Your task: In the listing, locate the line containing "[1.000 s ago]", then quote it and all following lines exactly. Omit pictures.

Source data:
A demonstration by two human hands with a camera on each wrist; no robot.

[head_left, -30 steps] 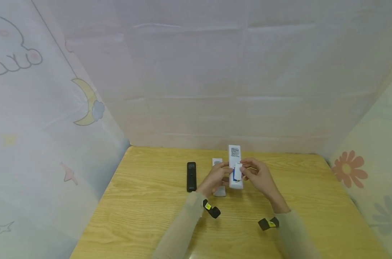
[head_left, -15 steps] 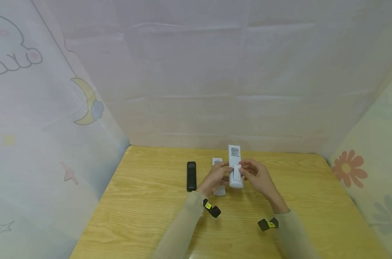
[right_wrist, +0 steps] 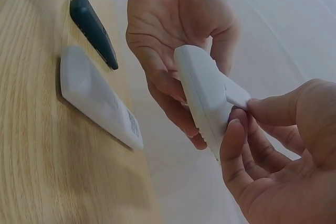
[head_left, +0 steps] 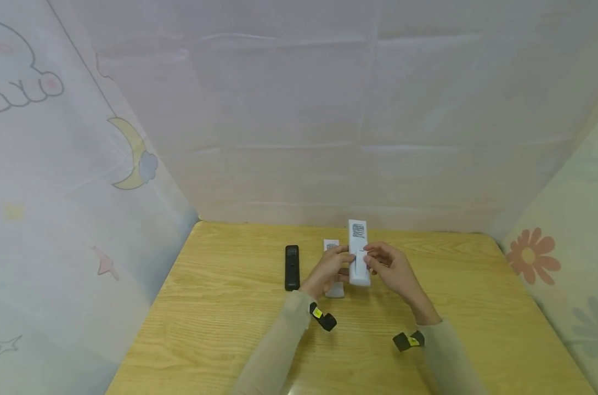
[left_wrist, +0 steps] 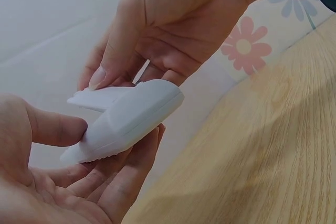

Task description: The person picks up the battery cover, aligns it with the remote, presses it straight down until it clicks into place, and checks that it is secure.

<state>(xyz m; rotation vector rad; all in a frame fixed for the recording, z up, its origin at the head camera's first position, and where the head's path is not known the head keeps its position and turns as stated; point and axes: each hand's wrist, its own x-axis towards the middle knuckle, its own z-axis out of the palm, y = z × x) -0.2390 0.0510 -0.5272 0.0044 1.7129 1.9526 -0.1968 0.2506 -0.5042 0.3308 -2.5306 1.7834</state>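
Note:
A white remote control (head_left: 358,233) is held above the table, its labelled back toward the head camera. My left hand (head_left: 326,271) grips it from the left side, thumb on the back edge and fingers underneath, as the left wrist view shows. My right hand (head_left: 394,270) pinches the white battery cover (head_left: 361,263) between thumb and fingers. The cover (left_wrist: 97,98) lies over the battery compartment, with one end tilted up off the remote in both wrist views. The compartment's inside is hidden beneath it.
A second white remote (right_wrist: 94,95) lies on the wooden table (head_left: 220,318), partly behind my left hand in the head view. Left of it lies a black remote (head_left: 292,269), face down. A cloth-covered wall (head_left: 289,181) rises along the table's far edge.
My right hand has brought the battery cover over the compartment, hiding the blue that showed there a second ago. The left hand and the remote have stayed nearly in place.

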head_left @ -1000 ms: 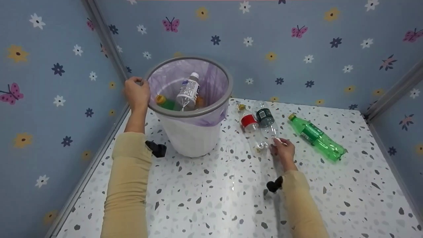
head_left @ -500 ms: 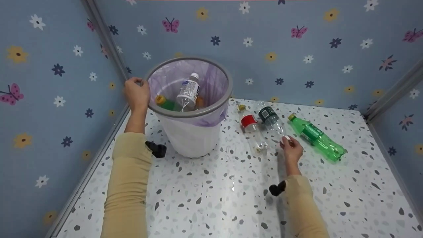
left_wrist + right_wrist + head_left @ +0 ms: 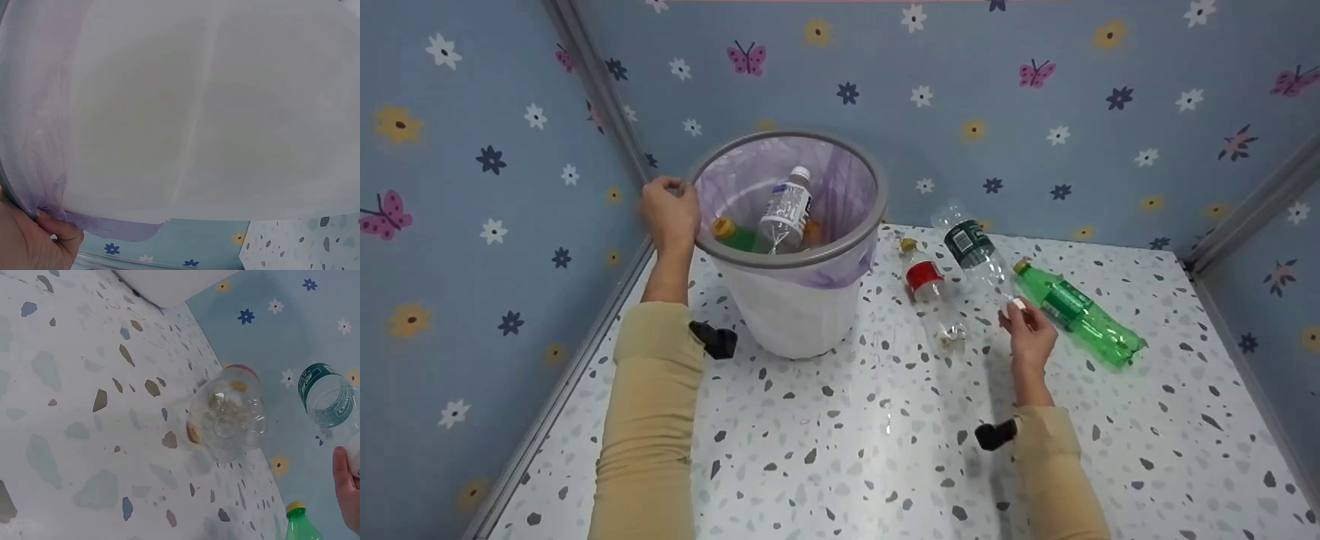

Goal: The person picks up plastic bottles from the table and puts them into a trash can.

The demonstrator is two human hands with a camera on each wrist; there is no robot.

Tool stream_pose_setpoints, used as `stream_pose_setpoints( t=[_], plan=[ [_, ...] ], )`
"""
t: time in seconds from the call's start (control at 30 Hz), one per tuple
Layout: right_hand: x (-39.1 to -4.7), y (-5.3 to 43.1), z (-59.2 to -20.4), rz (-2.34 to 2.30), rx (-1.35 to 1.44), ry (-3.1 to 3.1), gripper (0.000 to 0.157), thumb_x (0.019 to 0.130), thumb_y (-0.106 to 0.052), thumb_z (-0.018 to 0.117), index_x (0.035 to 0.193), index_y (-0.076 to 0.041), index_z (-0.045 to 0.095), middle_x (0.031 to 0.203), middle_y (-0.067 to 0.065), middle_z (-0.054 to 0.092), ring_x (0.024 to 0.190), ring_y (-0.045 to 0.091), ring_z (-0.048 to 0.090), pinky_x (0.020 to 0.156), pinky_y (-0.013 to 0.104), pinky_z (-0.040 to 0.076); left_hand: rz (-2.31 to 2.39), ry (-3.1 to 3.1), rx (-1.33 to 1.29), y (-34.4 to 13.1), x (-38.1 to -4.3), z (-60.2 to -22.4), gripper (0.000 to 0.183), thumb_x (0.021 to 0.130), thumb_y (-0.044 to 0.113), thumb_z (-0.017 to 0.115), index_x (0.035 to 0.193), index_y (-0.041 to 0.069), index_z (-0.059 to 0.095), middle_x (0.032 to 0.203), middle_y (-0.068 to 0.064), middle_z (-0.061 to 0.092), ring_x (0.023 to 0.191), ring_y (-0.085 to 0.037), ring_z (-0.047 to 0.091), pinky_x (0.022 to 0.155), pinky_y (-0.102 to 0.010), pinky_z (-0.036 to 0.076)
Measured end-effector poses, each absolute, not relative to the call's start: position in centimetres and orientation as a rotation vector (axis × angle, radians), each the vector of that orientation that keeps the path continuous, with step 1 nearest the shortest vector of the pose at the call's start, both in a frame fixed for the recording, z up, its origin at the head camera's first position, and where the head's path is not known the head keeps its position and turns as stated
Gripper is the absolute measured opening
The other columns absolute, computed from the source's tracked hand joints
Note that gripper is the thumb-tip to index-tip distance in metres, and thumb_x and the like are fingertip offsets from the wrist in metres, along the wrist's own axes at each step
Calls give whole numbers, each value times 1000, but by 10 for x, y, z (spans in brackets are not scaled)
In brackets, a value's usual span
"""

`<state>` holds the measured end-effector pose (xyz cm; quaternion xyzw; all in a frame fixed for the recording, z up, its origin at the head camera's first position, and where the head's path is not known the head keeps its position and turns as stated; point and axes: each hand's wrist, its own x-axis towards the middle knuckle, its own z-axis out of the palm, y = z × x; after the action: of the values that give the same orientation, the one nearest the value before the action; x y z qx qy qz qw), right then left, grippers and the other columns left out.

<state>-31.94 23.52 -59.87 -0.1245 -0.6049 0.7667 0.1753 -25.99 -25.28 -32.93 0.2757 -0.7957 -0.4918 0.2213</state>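
My left hand (image 3: 670, 214) grips the grey rim of a white trash bin (image 3: 791, 315) at its left side. In the left wrist view, that hand (image 3: 42, 242) pinches the rim over the purple liner (image 3: 109, 225). My right hand (image 3: 1030, 334) pinches the white cap of a clear plastic bottle (image 3: 971, 244) with a dark green label. The bottle is tilted, its base up and away from me. Left of it lies a clear bottle with a red label (image 3: 924, 276). A green bottle (image 3: 1080, 315) lies to the right of my right hand.
Inside the bin are a clear bottle with a white cap (image 3: 787, 210), a green bottle with a yellow cap (image 3: 733, 232) and a partly hidden orange thing (image 3: 813, 231). Flowered blue walls (image 3: 960, 112) enclose the speckled white surface (image 3: 825, 465) at the back and sides.
My right hand has moved right and a little away from me with the dark-green-labelled bottle, which has swung apart from the red-labelled one, base rising. My left hand has stayed on the rim.
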Motion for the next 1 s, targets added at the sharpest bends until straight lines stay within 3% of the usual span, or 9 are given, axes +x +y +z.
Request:
stream_pose_setpoints(
  t=[0.23, 0.47, 0.73, 1.0],
  plan=[
    [-334, 240, -605, 2172, -132, -1567, 42, 73, -22, 72, 110, -4, 60, 105, 20, 53, 92, 32, 57, 75, 34, 47, -1302, -2202, 767, -253, -260, -329, 26, 91, 16, 45, 108, 1, 57, 109, -13, 55, 85, -19, 49, 73, -30, 42],
    [-340, 246, -594, 2263, 105, -1442, 39, 78, -10, 66, 115, 1, 56, 110, 24, 50, 98, 36, 53, 79, 38, 45, -1310, -2209, 765, -253, -260, -329, 25, 91, 15, 45, 108, 1, 57, 109, -12, 55, 87, -19, 48, 76, -30, 41],
    [-241, 179, -441, 2255, 196, -1434, 35, 82, 1, 58, 112, 16, 49, 101, 26, 49, 89, 30, 56, 79, 35, 46, -1311, -2214, 776, -253, -260, -330, 26, 91, 16, 45, 109, 2, 56, 110, -12, 55, 89, -19, 49, 77, -31, 42],
    [-220, 164, -401, 2243, 336, -1407, 29, 83, 9, 52, 111, 17, 49, 97, 21, 51, 87, 26, 55, 77, 32, 46, -1333, -2207, 769, -253, -259, -330, 26, 92, 16, 44, 111, 2, 55, 111, -12, 55, 88, -19, 50, 77, -30, 43]
  ],
)
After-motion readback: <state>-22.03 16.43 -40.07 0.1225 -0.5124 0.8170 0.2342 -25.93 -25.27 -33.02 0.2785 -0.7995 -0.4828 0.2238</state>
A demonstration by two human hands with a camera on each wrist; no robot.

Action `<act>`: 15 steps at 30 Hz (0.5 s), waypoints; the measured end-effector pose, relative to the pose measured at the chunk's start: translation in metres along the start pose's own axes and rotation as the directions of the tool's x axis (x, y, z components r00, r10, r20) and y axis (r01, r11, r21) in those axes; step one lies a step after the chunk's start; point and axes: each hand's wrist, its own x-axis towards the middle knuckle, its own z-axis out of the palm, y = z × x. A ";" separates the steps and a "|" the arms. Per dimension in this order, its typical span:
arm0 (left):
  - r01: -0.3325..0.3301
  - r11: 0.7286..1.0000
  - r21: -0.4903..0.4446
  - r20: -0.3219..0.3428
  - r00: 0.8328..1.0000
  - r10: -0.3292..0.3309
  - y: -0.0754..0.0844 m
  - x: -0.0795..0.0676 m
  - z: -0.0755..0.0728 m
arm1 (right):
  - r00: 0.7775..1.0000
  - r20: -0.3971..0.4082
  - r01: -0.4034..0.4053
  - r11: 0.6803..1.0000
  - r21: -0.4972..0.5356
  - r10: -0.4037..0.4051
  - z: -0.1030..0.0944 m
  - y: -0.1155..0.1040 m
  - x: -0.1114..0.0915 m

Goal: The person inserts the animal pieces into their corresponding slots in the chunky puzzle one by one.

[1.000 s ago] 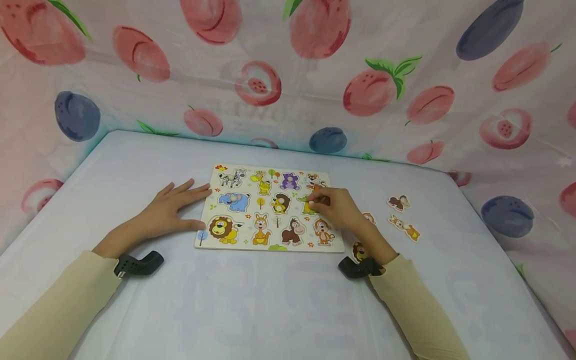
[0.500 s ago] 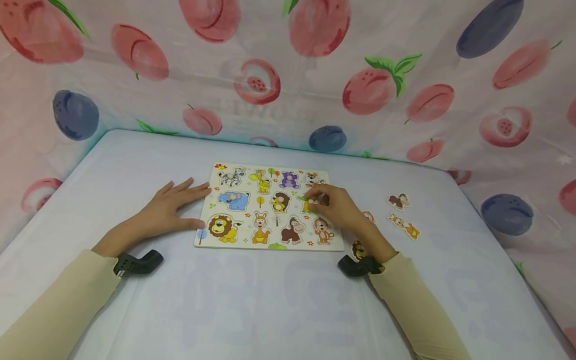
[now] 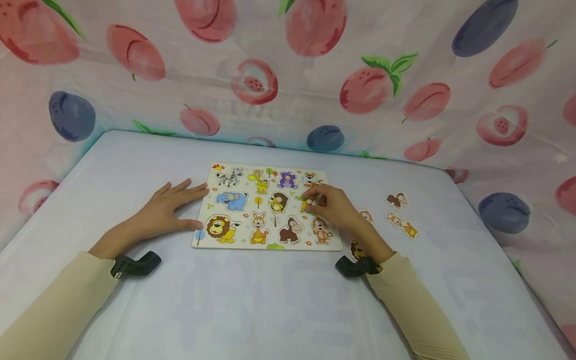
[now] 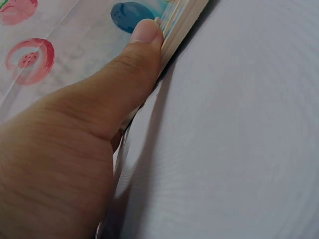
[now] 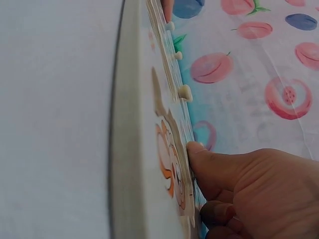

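- While the left hand (image 3: pixel 164 212) lies with fingers spread and straight, its thumb touches the left edge of the puzzle board (image 3: pixel 294 207).
- Right hand (image 3: pixel 333 204): thumb and fingers pinch the crocodile piece (image 3: pixel 304 206) at the board's right side.
- Position of puzzle board: flat on the tabletop (image 3: pixel 265 300), near its far edge.
- Gorilla piece (image 3: pixel 396 200), kangaroo piece (image 3: pixel 402 226), monkey piece (image 3: pixel 366 216), lion piece (image 3: pixel 357 250): toward the right edge.

Over the head view I see a pale surface (image 3: pixel 243 310), with pinkish cloth (image 3: pixel 261 35) behind it and along both sides, printed with red and blue fruit (image 3: pixel 366 92); faint bluish marks (image 3: pixel 310 285) tint the surface under soft light
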 end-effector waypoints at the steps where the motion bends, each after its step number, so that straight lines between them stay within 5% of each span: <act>1: 0.002 1.000 -0.001 -0.003 1.000 -0.002 0.000 0.000 0.000 | 1.000 0.002 0.006 1.000 0.000 -0.006 0.000 0.000 0.000; 15: -0.001 1.000 -0.001 0.006 1.000 0.001 0.002 0.000 -0.001 | 1.000 -0.005 -0.016 1.000 -0.026 0.016 -0.002 -0.004 -0.002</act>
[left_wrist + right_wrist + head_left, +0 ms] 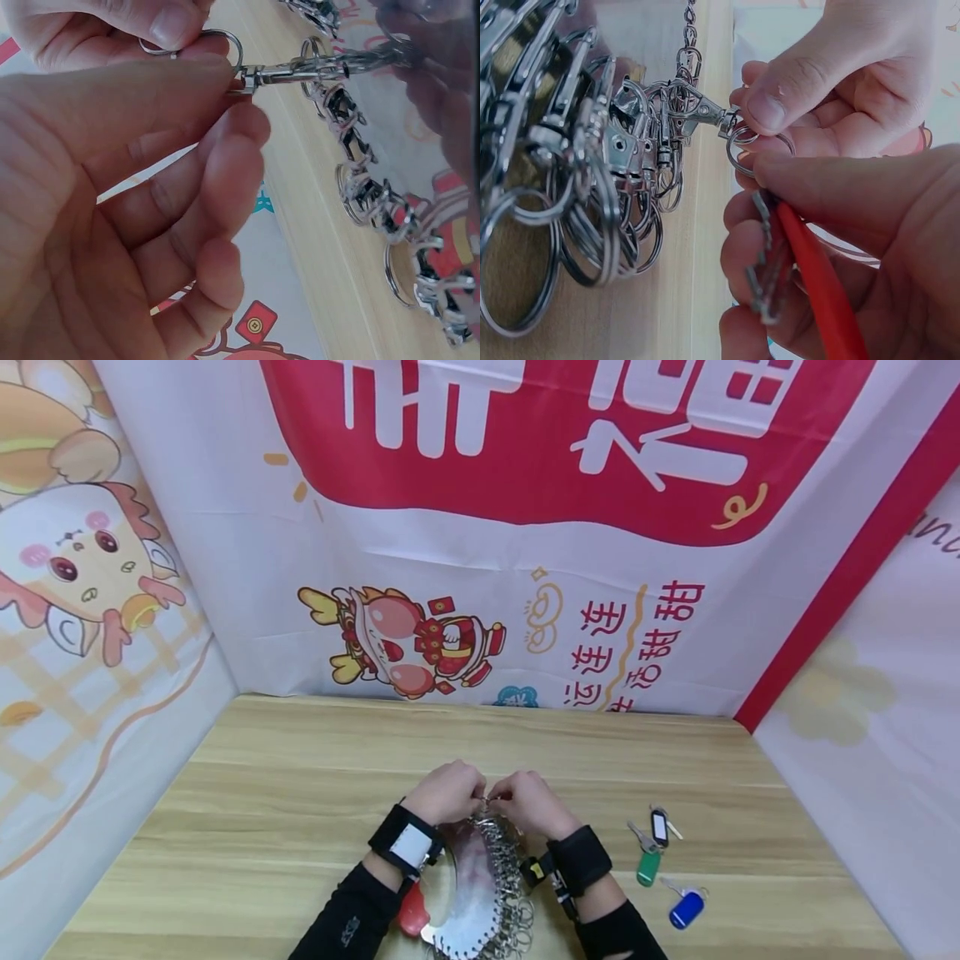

Answer:
[1.000 s ago] 
[0.500 s ago] 
[now] 
[now] 
[now] 

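- While the left hand (image 3: pixel 164 212) lies with fingers spread and straight, its thumb touches the left edge of the puzzle board (image 3: pixel 294 207).
- Right hand (image 3: pixel 333 204): thumb and fingers pinch the crocodile piece (image 3: pixel 304 206) at the board's right side.
- Position of puzzle board: flat on the tabletop (image 3: pixel 265 300), near its far edge.
- Gorilla piece (image 3: pixel 396 200), kangaroo piece (image 3: pixel 402 226), monkey piece (image 3: pixel 366 216), lion piece (image 3: pixel 357 250): toward the right edge.

Over the head view I see a pale surface (image 3: pixel 243 310), with pinkish cloth (image 3: pixel 261 35) behind it and along both sides, printed with red and blue fruit (image 3: pixel 366 92); faint bluish marks (image 3: pixel 310 285) tint the surface under soft light
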 end-effector waypoints at the steps where the motion bends, each after its step number, so that straight lines between them stay within 5% of each span: <act>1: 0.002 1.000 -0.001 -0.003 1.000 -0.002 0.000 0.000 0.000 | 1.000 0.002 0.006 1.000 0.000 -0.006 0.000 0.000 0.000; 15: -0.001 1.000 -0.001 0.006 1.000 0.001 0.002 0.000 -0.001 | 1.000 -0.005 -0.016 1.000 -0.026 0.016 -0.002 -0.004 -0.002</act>
[left_wrist + right_wrist + head_left, +0 ms] 

This exercise calls for no further output.